The whole listing below should be duplicated exactly, with nothing left out.

───

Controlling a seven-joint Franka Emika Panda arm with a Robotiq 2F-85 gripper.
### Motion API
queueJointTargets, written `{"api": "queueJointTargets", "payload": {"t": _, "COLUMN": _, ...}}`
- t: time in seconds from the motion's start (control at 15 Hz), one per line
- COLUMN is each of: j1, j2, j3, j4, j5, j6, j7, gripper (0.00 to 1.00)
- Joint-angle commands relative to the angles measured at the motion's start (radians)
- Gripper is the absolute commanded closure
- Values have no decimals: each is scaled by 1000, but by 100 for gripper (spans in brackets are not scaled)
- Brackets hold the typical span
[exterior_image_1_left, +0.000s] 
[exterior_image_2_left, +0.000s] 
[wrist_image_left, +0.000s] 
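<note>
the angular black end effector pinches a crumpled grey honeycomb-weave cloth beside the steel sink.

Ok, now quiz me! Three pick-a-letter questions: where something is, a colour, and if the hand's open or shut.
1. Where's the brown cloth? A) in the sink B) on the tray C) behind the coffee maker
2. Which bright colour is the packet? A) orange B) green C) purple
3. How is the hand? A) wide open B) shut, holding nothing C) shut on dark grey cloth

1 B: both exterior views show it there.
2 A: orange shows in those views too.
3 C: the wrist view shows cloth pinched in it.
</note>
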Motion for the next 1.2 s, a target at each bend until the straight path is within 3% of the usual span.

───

§ OUTPUT OF THE TASK:
Controlling a seven-joint Franka Emika Panda arm with a Robotiq 2F-85 gripper.
### Motion API
queueJointTargets, written `{"api": "queueJointTargets", "payload": {"t": _, "COLUMN": _, ...}}`
- t: time in seconds from the motion's start (control at 15 Hz), one per line
- COLUMN is each of: j1, j2, j3, j4, j5, j6, j7, gripper (0.00 to 1.00)
- Joint-angle commands relative to the angles measured at the motion's start (radians)
- Gripper is the absolute commanded closure
- Values have no decimals: each is scaled by 1000, but by 100 for gripper (spans in brackets are not scaled)
- Brackets hold the typical span
[exterior_image_1_left, +0.000s] 
[exterior_image_2_left, +0.000s] 
[wrist_image_left, +0.000s] 
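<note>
the angular black end effector pinches a crumpled grey honeycomb-weave cloth beside the steel sink.

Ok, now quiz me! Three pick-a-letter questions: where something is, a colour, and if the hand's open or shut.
1. Where's the brown cloth? A) in the sink B) on the tray C) behind the coffee maker
2. Which bright colour is the packet? A) orange B) green C) purple
3. How is the hand? A) wide open B) shut, holding nothing C) shut on dark grey cloth

1 B: both exterior views show it there.
2 A: orange shows in those views too.
3 C: the wrist view shows cloth pinched in it.
</note>
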Motion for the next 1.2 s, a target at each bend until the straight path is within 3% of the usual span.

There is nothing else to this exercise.